Effectiveness on Road Cars
Whether bumper canards installed on road-going cars are a genuine performance enhancement or simply a cosmetic modification is a legitimate question. How do you know if they work? How can you measure the lift they are reducing? And is there any science behind the shape and attack angles?
First of all, on street cars travelling at legal or even near-legal speeds, such devices would make only a very tiny difference, if any, and if you are travelling in such a manner that this tiny difference has any effect on your ability to control the vehicle, then you should stop this practice. The amount of downforce generated is related to the speed of air passing over and under the wing. Faster speeds mean more downforce. Racing vehicles that use this technology travel two to three times faster than any street-legal vehicle should be travelling, and they are competing for hundredths of seconds in races worth millions of dollars.
People who are attaching these wings to street-legal vehicles are either using them only for decoration, or are modifying their vehicle with the intention of using it for racing. In some rare cases, they are built into the design of a street-legal sports car that is designed from the outset to be fully capable of competing in races straight from the factory.
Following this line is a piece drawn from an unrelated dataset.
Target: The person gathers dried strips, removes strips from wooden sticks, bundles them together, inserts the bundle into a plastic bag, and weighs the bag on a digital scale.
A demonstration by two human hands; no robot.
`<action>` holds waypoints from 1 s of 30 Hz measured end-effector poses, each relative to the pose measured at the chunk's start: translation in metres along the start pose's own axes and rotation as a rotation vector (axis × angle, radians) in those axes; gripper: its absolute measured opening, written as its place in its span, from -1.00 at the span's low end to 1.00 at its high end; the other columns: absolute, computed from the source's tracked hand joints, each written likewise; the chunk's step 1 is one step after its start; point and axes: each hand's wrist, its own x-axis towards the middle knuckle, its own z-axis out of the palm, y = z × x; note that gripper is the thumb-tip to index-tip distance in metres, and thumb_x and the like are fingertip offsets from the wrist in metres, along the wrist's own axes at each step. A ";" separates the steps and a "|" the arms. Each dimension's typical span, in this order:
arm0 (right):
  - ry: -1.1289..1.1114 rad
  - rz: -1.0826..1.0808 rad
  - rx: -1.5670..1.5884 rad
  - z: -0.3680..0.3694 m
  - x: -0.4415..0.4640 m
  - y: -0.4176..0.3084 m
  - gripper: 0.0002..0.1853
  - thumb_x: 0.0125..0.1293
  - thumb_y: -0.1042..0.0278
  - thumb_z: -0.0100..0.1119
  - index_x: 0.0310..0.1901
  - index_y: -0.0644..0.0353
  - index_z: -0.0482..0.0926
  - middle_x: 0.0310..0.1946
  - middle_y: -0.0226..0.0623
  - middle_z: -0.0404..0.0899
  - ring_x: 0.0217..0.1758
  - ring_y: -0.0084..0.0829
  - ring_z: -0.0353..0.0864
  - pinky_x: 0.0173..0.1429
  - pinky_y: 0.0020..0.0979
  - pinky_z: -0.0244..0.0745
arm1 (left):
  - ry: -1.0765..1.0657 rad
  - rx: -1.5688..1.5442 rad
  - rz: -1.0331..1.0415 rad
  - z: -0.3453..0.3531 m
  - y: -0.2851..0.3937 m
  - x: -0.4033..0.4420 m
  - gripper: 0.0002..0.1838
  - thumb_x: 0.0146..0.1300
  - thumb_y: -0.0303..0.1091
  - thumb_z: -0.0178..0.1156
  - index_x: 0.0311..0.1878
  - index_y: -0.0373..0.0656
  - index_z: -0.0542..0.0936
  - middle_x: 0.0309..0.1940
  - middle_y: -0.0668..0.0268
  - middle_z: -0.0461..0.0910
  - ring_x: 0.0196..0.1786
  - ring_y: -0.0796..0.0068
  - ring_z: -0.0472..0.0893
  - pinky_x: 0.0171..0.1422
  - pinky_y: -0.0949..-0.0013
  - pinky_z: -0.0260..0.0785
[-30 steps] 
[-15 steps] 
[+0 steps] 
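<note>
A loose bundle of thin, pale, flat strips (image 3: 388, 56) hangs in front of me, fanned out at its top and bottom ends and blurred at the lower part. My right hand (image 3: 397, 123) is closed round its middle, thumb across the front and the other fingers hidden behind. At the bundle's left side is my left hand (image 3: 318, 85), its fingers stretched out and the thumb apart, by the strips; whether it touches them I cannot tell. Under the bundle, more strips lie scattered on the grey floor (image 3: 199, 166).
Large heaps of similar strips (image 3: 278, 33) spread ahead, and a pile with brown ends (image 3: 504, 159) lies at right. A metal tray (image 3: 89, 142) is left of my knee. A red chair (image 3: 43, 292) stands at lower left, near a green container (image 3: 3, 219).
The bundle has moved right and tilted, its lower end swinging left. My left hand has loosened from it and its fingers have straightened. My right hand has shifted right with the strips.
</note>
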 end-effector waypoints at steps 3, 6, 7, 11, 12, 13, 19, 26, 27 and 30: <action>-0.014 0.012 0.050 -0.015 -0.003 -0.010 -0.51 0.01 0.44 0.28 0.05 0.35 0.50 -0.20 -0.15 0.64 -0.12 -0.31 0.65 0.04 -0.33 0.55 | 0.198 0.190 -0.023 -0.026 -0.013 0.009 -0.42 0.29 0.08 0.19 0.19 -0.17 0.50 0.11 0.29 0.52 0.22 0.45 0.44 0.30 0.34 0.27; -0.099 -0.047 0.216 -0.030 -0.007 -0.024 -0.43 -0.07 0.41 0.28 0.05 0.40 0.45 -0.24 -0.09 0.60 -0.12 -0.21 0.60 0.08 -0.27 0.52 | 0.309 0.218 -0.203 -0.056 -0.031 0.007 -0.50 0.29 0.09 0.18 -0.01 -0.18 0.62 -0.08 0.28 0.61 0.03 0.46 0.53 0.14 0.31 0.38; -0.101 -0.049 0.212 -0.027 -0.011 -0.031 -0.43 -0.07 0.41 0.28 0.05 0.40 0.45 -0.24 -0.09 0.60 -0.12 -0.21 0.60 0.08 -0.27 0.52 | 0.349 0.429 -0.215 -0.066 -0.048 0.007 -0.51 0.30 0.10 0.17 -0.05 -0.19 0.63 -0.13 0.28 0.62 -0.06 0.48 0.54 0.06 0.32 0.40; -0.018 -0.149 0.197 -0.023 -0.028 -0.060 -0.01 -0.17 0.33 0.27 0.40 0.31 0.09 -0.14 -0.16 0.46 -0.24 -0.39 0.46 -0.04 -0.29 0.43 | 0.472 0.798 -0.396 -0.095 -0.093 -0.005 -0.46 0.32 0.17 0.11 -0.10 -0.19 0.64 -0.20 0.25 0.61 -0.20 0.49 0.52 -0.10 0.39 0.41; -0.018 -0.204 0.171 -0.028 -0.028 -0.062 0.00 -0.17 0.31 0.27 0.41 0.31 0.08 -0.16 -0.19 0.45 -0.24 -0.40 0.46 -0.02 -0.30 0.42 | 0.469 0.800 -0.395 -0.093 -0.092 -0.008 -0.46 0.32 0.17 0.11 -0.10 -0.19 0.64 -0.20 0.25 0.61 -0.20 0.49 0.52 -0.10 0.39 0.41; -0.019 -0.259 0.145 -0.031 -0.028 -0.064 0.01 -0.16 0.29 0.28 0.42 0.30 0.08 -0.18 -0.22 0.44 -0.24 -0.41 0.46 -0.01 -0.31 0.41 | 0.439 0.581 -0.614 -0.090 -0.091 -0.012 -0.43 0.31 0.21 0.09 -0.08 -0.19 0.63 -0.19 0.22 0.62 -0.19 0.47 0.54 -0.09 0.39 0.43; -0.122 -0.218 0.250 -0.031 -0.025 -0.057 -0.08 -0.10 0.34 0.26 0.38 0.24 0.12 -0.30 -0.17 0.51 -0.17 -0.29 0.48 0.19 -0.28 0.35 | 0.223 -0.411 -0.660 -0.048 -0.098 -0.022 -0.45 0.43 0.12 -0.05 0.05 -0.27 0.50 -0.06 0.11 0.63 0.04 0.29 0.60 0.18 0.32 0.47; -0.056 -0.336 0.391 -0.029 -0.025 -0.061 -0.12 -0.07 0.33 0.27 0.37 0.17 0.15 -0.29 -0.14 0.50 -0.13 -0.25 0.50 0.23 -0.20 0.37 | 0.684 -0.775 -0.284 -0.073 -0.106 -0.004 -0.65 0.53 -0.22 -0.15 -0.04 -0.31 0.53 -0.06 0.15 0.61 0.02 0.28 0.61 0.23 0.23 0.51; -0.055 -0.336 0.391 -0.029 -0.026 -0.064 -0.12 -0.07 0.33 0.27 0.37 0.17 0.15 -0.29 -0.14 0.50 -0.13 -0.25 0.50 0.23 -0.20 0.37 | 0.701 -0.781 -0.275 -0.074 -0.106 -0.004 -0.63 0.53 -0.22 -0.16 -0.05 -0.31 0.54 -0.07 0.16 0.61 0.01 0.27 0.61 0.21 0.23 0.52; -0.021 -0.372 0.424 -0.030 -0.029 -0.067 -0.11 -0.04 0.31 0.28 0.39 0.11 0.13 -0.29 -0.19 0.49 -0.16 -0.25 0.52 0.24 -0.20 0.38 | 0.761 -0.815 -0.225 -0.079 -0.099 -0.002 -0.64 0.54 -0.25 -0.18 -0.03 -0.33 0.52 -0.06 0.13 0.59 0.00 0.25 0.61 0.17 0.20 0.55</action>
Many manufacturers, however, are examining the shape of the underside of their vehicles either to maximise downforce or to minimise fuel consumption. The real racer will work on this area first before attaching tiny wings to the front of his car.
If after reading this you still want to know exactly how much downforce a canard will generate, then either the packaging should say, or the manufacturer’s website should say. If they don’t say, then assume it is only for decorative purposes, and will actually increase drag without improving performance.
To learn more about vortex, check my article here.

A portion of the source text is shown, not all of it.